--- WHAT TO DO ---
Reproduce the data word for word, keeping every line complete.

--- SOURCE MATERIAL ---

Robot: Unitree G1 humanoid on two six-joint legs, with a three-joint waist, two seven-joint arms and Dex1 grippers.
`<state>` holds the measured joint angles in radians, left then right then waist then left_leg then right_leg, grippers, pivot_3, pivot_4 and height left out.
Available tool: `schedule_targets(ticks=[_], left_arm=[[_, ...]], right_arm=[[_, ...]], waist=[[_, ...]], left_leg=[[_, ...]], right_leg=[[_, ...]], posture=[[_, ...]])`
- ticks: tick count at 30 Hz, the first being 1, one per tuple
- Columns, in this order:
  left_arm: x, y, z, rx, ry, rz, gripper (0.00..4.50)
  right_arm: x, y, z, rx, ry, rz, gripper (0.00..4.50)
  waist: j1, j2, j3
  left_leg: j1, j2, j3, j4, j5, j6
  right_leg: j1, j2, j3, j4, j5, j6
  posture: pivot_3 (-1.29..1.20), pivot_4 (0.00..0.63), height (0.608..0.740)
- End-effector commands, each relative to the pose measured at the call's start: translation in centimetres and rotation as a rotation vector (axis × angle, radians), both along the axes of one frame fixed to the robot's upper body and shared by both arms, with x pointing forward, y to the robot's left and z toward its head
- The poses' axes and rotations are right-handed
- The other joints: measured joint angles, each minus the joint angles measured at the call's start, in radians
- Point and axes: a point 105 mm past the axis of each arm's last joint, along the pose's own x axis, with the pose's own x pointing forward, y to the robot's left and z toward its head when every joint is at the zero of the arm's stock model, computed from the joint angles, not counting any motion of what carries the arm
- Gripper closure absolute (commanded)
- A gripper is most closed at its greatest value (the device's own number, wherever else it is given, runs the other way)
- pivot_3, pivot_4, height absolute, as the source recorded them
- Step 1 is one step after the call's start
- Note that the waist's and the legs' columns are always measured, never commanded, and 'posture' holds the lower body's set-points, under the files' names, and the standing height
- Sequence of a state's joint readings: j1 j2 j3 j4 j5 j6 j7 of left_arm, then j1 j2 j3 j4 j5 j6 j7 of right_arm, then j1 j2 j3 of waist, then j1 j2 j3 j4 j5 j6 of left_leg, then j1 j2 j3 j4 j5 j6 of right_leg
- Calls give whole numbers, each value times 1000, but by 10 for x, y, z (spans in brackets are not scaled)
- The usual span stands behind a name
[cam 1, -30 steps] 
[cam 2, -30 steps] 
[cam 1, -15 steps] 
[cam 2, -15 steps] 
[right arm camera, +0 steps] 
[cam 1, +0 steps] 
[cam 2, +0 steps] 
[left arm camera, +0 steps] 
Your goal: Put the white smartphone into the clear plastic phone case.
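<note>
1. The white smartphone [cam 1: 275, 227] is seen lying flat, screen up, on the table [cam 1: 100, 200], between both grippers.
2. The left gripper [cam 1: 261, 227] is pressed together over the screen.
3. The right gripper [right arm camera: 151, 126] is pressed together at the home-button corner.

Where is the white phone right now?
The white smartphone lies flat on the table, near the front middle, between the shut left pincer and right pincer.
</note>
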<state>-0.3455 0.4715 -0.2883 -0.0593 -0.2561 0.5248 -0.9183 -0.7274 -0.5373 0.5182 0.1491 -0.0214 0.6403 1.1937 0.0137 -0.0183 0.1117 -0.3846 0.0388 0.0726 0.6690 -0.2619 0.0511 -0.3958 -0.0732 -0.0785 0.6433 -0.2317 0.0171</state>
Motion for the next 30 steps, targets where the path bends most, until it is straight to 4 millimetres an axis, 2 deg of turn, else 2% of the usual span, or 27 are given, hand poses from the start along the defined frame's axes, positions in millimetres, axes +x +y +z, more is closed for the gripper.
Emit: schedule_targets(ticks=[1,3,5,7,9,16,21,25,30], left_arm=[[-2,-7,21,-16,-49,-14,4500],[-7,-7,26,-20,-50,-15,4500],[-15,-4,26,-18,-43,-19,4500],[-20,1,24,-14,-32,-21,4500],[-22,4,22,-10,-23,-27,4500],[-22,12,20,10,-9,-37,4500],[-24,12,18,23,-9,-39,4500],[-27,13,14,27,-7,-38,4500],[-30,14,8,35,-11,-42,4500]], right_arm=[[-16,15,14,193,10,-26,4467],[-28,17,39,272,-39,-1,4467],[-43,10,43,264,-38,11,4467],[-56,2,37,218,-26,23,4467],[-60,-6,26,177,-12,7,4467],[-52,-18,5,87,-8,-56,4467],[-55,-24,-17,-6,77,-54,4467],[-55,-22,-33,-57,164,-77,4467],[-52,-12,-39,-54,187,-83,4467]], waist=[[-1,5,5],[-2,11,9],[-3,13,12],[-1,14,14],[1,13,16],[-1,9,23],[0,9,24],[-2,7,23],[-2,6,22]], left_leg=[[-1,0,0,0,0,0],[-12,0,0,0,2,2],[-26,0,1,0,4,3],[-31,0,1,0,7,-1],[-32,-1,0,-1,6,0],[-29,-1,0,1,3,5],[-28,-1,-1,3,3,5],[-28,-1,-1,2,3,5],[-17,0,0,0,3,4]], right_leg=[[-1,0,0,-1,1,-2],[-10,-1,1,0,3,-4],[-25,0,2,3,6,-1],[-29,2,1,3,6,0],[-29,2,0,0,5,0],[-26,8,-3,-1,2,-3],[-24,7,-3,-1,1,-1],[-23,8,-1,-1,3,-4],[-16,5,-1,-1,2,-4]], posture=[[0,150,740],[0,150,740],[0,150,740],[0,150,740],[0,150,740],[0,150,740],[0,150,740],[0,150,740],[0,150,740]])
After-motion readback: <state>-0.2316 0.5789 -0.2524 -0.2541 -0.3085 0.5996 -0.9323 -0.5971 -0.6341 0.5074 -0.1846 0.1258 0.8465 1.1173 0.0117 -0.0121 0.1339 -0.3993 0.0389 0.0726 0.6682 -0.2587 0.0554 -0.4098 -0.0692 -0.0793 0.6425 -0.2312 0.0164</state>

--- YOUR RESPONSE ---
Robot: Unitree G1 humanoid on two six-joint legs, with a three-joint waist, two seven-joint arms and Dex1 grippers.
`<state>` holds the measured joint angles in radians, left then right then waist then left_leg then right_leg, grippers, pivot_3, pivot_4 and height left out.
Available tool: `schedule_targets(ticks=[_], left_arm=[[_, ...]], right_arm=[[_, ...]], waist=[[_, ...]], left_leg=[[_, ...]], right_leg=[[_, ...]], posture=[[_, ...]])`
- ticks: tick count at 30 Hz, the first being 1, one per tuple
- Columns, in this order:
  left_arm: x, y, z, rx, ry, rz, gripper (0.00..4.50)
  right_arm: x, y, z, rx, ry, rz, gripper (0.00..4.50)
  waist: j1, j2, j3
  left_leg: j1, j2, j3, j4, j5, j6
  right_leg: j1, j2, j3, j4, j5, j6
  posture: pivot_3 (-1.29..1.20), pivot_4 (0.00..0.63), height (0.608..0.740)
- End-effector commands, each relative to the pose measured at the call's start: translation in centimetres and rotation as a rotation vector (axis × angle, radians), both along the axes of one frame fixed to the robot's upper body and shared by both arms, with x pointing forward, y to the robot's left and z toward its head
- The poses' axes and rotations are right-handed
- The other joints: measured joint angles, each minus the joint angles measured at the call's start, in radians
- Point and axes: a point 105 mm past the axis of each arm's last joint, along the pose's own x axis, with the pose's own x pointing forward, y to the robot's left and z toward its head when every joint is at the zero of the arm's stock model, computed from the joint angles, not counting any motion of what carries the arm
- Gripper closure absolute (commanded)
- A gripper is most closed at its greatest value (the device's own number, wherever else it is given, runs the other way)
- pivot_3, pivot_4, height absolute, as the source recorded them
- Step 1 is one step after the call's start
- Note that the waist's and the legs' columns are always measured, never commanded, and 'posture' holds the lower body's set-points, under the files' names, and the standing height
- Sequence of a state's joint readings: j1 j2 j3 j4 j5 j6 j7 of left_arm, then j1 j2 j3 j4 j5 j6 j7 of right_arm, then j1 j2 j3 of waist, then j1 j2 j3 j4 j5 j6 of left_leg, then j1 j2 j3 j4 j5 j6 of right_leg
- Calls give whole numbers, each value times 1000, but by 10 for x, y, z (spans in brackets are not scaled)
- The usual span stands behind a name
[cam 1, -30 steps] 
[cam 2, -30 steps] 
[cam 1, -15 steps] 
[cam 2, -15 steps] 
[right arm camera, +0 steps] 
[cam 1, +0 steps] 
[cam 2, +0 steps] 
[left arm camera, +0 steps] 
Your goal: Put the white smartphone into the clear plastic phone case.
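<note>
1. The white smartphone [cam 1: 275, 227] is seen lying flat, screen up, on the table [cam 1: 100, 200], between both grippers.
2. The left gripper [cam 1: 261, 227] is pressed together over the screen.
3. The right gripper [right arm camera: 151, 126] is pressed together at the home-button corner.

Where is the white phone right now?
The white smartphone lies flat on the table, near the front middle, between the shut left pincer and right pincer.
</note>
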<state>-0.3455 0.4715 -0.2883 -0.0593 -0.2561 0.5248 -0.9183 -0.7274 -0.5373 0.5182 0.1491 -0.0214 0.6403 1.1937 0.0137 -0.0183 0.1117 -0.3846 0.0388 0.0726 0.6690 -0.2619 0.0511 -0.3958 -0.0732 -0.0785 0.6433 -0.2317 0.0171</state>
Motion for the next 30 steps, targets where the path bends most, until it is straight to 4 millimetres an axis, 2 deg of turn, else 2% of the usual span, or 27 are given, hand poses from the start along the defined frame's axes, positions in millimetres, axes +x +y +z, more is closed for the gripper.
Emit: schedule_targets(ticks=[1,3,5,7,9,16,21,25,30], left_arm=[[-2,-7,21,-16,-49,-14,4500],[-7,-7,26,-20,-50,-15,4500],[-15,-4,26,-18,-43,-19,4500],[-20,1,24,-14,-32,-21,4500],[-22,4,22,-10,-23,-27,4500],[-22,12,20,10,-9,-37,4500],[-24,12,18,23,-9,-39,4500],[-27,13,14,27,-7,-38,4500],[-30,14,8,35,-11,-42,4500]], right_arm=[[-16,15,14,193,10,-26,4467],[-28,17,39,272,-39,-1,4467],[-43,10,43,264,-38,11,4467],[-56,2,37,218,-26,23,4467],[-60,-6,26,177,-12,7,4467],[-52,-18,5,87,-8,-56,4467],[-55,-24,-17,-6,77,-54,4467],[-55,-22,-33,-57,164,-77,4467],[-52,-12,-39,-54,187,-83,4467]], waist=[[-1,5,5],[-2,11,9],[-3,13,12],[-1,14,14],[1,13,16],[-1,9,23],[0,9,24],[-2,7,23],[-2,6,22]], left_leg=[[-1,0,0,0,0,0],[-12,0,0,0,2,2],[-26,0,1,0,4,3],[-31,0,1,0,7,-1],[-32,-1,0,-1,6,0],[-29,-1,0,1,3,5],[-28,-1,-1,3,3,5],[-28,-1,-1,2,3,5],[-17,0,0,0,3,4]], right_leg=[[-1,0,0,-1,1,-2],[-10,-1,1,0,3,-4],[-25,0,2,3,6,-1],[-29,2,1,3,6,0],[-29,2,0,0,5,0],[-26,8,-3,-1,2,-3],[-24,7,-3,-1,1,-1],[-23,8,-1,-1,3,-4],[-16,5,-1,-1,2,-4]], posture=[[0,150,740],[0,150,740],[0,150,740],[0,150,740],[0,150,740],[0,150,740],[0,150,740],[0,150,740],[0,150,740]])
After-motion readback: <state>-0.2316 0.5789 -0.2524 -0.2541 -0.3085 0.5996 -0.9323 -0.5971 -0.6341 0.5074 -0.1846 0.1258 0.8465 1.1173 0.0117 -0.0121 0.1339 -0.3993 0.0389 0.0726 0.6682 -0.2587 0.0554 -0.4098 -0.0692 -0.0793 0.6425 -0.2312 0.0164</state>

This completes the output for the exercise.